▸ Task details
Return every record below exactly as written, but leave out the pictures.

Records excerpted from a collection:
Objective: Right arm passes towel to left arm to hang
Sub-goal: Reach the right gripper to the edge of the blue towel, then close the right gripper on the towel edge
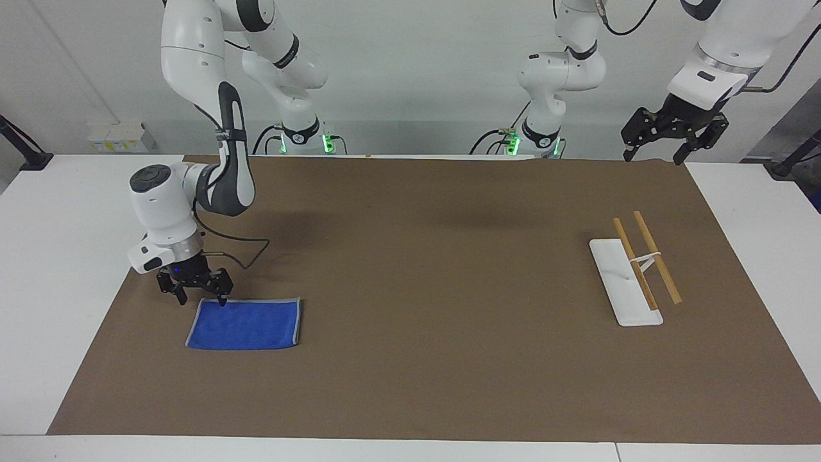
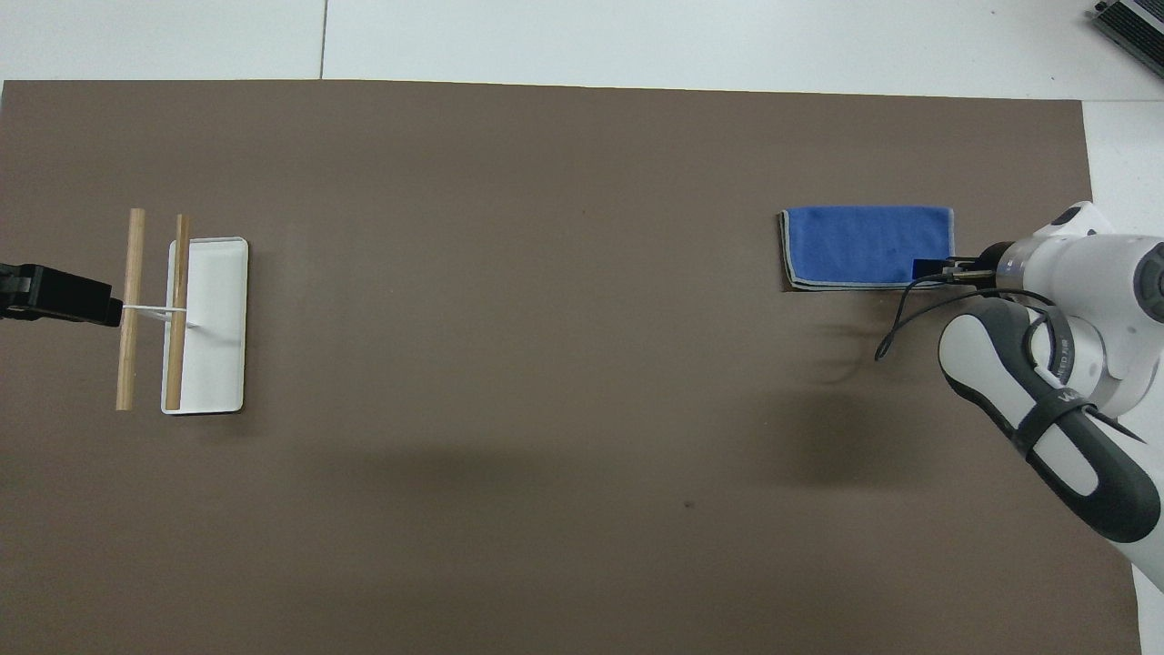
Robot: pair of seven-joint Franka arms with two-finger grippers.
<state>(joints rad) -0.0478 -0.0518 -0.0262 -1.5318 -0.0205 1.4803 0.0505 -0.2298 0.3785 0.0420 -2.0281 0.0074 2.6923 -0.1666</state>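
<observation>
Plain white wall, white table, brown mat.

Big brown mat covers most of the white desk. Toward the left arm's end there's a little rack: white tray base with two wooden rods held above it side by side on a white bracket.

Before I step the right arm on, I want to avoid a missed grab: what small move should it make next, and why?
Probably lower the open right gripper the last bit onto the towel's corner nearest the robots and close. It sits just over that corner, the towel lies flat on the brown mat, and nothing is held yet. The left gripper waits, open, above the mat's corner at its own end.
</observation>
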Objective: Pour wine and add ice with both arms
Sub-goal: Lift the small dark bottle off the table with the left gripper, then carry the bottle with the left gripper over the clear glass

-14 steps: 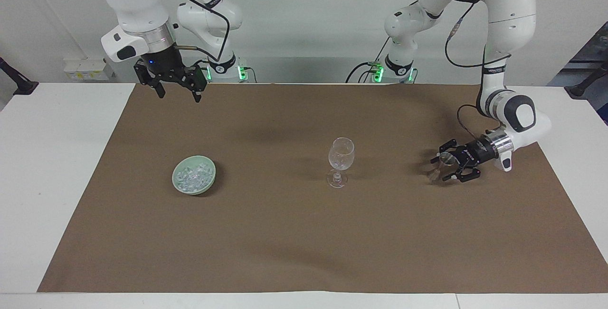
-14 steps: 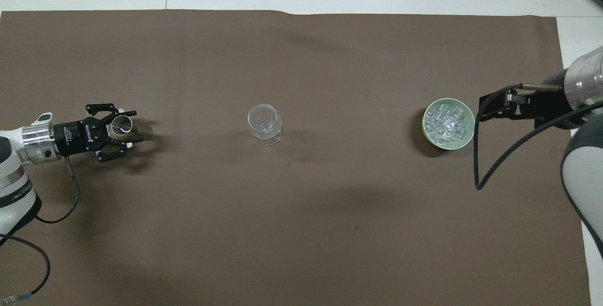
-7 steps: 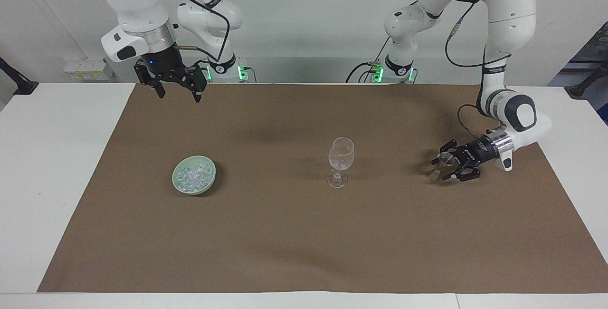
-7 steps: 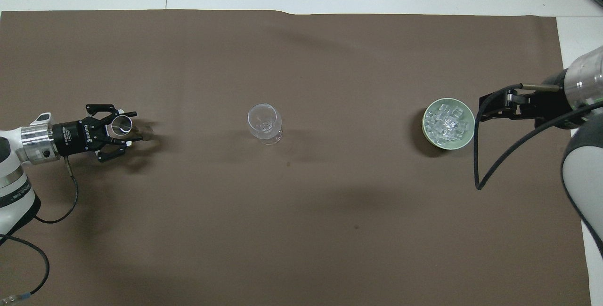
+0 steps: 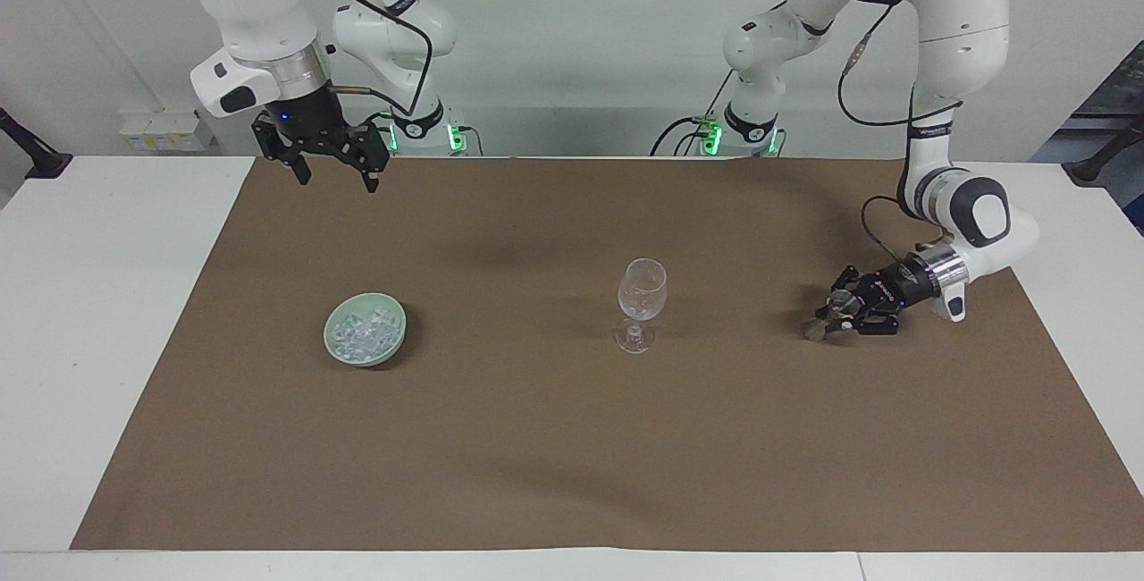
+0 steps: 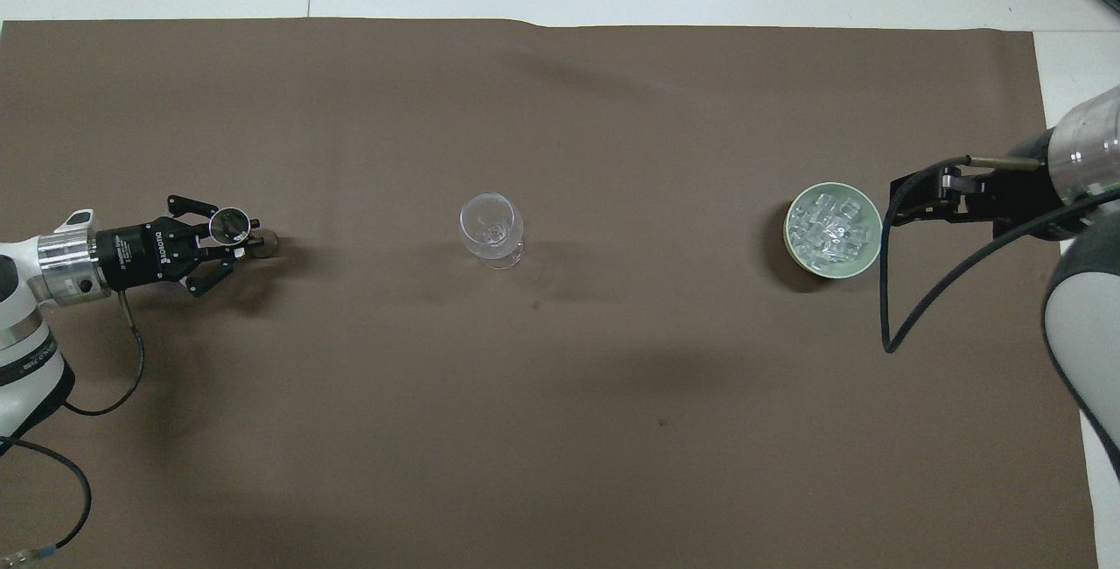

▸ Answer for this exercise
Objective: Right arm passes towel to left arm to hang
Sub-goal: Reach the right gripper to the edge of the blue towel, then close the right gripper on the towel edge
Robot: pair of seven-joint Franka arms with two-finger grippers.
<state>(joints rad) -0.0478 -0.0518 -0.0262 -1.5318 -0.0205 1.4803 0.0505 -0.2298 0.3785 0.0420 -2.0281 0.0074 2.6923 -0.1666</state>
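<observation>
Plain white wall, white table, brown mat.

Big brown mat covers most of the white desk. Toward the left arm's end there's a little rack: white tray base with two wooden rods held above it side by side on a white bracket.

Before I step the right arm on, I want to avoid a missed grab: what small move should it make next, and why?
Probably lower the open right gripper the last bit onto the towel's corner nearest the robots and close. It sits just over that corner, the towel lies flat on the brown mat, and nothing is held yet. The left gripper waits, open, above the mat's corner at its own end.
</observation>
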Objective: Pour wine and add ice with both arms
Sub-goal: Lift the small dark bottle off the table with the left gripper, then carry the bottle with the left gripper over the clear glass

-14 steps: 
-14 steps: 
-7 steps: 
-7 steps: 
+0 steps: 
+0 steps: 

The output given here is complete.